The black brute narrative has had a stronghold over the way black men have been presented in the mainstream for 400 years, Johnson said.
In his new documentary short, “Dark and Tender,” a group of 10 black men are shown exploring a different side of themselves — tenderness between friends.
The film will premiere at 7:30 p.m. Friday as a part of the Port Townsend Film Festival’s Black Filmmakers and the PNW Forum at the Pope Marine Building, 250 Madison St., Suite 1.
Tickets can be purchased online at https://ptff2024.eventive.org/schedule/66bbd19560ad2f00406ab0d7.
“I was trying to figure out a way to build community around this practice,” Johnson said. “I feel stronger about this now, that in order for this to have any real impact in the United States, awareness needs to be given around it. So, my early exposure to film making, I realized was probably the most scalable way to bring light to the topic of the chronically undertouched. For me, workshops are great, but they are not able to be witnessed.”
Before the there was even an idea for the film, and before the workshops, Johnson began what he called his personal touch plan.
“My personal touch plan started out as me just reclaiming how to touch myself,” Johnson said.
At first, he said he didn’t feel a difference.
“Then I combined that with singing and walking the earth barefoot. I did that for about a week. I started adding experiences with a partner, who, even though we had a sexual relationship, I had time set aside for platonic touch, massage or cuddles. Then I started seeing grief come up that I had not had accessible. All of the sudden, I started seeing some really fundamental shifts in my mental health.”
As his practice was initiated, Johnson said he did not have plans to centralize touch practices in his community work. It was four years until Johnson started sharing platonic touch with other black men. Eventually, he began leading workshops for black men.
“Dark and Tender” depicts one such weekend workshop, set on Whidbey Island.
Johnson was aware of the distinct vulnerability present for those participating in this film, which depicts already vulnerable experiences for the men.
“I was experiencing a lot of anxiety and fear about the platonic touch, the hand holding,” said Ben Wilson, producer and participant. “And then we held hands and started talking and listening and, over time, that anxiety started to reduce and then, over time, it became comforting.”
Johnson looked for African heritage cinematographers. Ultimately, his brother Bryce Johnson filmed the project.

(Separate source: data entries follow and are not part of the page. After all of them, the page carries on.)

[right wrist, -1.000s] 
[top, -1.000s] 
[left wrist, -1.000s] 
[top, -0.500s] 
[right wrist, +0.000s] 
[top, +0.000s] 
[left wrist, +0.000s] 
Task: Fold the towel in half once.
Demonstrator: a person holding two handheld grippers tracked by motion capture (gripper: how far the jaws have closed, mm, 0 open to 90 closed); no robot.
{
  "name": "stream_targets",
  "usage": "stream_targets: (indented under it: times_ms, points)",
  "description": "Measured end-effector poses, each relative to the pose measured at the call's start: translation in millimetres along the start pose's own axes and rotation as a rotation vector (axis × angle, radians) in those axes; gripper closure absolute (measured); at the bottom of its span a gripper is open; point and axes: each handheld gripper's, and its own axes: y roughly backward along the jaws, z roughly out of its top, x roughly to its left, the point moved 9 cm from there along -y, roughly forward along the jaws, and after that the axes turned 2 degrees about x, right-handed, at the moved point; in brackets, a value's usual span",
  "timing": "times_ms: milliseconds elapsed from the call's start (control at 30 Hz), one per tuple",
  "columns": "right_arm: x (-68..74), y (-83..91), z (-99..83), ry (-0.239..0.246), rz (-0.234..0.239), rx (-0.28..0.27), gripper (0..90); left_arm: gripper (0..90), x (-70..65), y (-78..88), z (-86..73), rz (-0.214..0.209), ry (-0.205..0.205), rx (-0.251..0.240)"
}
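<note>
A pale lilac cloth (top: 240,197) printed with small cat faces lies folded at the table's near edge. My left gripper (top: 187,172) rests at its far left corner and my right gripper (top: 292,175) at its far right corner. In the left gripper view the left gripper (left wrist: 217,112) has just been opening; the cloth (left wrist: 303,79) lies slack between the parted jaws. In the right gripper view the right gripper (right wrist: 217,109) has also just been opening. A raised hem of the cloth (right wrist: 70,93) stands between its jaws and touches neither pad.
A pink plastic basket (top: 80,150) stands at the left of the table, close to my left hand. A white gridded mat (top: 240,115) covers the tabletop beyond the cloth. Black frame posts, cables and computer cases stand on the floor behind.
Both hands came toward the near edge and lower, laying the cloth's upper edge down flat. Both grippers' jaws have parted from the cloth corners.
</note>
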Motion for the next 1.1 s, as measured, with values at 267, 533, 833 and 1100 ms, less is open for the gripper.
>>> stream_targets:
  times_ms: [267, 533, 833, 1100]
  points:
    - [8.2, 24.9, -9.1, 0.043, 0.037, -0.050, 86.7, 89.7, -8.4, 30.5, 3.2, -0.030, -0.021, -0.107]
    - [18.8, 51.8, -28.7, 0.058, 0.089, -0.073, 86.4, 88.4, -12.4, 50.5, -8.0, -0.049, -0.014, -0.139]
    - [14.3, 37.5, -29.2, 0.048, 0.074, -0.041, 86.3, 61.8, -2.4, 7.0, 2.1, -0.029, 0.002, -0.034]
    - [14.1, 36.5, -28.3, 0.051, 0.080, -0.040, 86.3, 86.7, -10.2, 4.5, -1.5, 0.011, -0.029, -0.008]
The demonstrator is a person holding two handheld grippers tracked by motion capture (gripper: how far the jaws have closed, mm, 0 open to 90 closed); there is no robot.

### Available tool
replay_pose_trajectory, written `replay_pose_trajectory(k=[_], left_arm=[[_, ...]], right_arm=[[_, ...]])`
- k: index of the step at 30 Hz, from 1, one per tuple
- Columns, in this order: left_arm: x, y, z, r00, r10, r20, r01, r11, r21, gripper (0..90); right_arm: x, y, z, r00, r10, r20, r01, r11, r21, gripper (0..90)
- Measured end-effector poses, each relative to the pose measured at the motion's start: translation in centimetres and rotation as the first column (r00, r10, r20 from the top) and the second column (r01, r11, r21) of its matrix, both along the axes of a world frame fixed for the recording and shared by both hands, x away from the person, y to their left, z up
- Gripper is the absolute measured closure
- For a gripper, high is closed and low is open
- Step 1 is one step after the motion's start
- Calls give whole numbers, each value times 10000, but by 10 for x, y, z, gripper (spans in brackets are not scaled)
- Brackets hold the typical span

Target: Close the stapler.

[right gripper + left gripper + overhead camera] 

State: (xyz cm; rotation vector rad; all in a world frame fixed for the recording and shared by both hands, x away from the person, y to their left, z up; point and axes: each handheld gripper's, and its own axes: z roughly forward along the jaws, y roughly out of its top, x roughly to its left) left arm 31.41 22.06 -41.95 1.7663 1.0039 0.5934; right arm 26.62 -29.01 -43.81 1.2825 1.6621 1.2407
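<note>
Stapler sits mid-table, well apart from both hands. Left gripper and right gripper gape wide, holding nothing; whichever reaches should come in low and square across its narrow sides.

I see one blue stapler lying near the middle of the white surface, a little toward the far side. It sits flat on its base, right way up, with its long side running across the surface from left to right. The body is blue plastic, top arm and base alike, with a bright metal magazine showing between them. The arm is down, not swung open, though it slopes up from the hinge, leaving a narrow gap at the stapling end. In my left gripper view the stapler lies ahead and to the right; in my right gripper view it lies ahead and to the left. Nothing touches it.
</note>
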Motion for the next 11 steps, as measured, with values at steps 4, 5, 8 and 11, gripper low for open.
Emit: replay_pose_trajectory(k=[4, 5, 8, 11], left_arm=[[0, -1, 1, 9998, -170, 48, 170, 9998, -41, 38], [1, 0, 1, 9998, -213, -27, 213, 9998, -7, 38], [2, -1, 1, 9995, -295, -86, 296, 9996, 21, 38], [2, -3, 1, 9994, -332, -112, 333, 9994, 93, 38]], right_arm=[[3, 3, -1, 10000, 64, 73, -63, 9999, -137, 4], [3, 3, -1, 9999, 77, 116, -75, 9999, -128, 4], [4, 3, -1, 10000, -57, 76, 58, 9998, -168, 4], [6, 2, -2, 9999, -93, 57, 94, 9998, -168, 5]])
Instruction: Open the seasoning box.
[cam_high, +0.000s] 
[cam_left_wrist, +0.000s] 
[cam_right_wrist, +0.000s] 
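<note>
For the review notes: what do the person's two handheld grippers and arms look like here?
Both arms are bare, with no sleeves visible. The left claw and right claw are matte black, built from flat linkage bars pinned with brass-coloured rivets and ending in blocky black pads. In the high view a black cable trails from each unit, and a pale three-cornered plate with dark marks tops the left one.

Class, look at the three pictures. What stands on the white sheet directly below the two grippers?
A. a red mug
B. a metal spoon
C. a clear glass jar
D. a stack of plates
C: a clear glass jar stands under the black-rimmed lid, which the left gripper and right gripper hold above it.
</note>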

“One of the biggest roles as a director was really curating the energetic field,” Johnson said, “because it was such a unique and tender space. As solid as these brothers were, it didn’t take much before it was like a hotspot for us coming after each other, or someone shutting down and not wanting to be present with the space or what we were asking them to do. You also want to curate your cinematographer. The person who has the camera in their face has so much profound power.”
In the film’s 19-minute runtime, a story of missing connection and modern and historical violence culminates with small images of black men holding hands as they talk with each other.
Johnson leads an exercise where groups of three take turns tucking each other in. An uncomfortable process for some, as they begin, would prove to be a comforting and positive experience, he said.
Toward the end of the film, a portion of the workshop where the men reflect on their experiences proves particularly poignant.
“James Baldwin had three friends, Martin, Malcolm and Evers, and all three of his friends were taken off of this earth in a violent fashion,” participant Carter McBride said. “Can you imagine having three of your close friends taken in that fashion? And still live your life to be productive? How do we support each other in that pain and trauma?”
“Dark and Tender” was produced as the first project of new Port Townsend-based company Color of Sound. Wilson is the CEO and founder.
“If you’ve seen the film, you know that I’m in it and I talk a bit about my own touch story, which combines a lack of touch from my father and some overtouch from my mother,” Wilson said. “So I personally connected with the work, and the trauma that requires the work. It’s been gratifying to play a role in bringing this work to the public, because I think it’s so important, specifically for black men, but more broadly for society to understand the impact of the lack of touch.
“Everyone has a touch story, and that’s, I think, sort of the magic that we’ve seen with this topic and with this film, is that it has this universal appeal, but we’re giving it a very specific application with black men,” he said. “It is needed urgently.”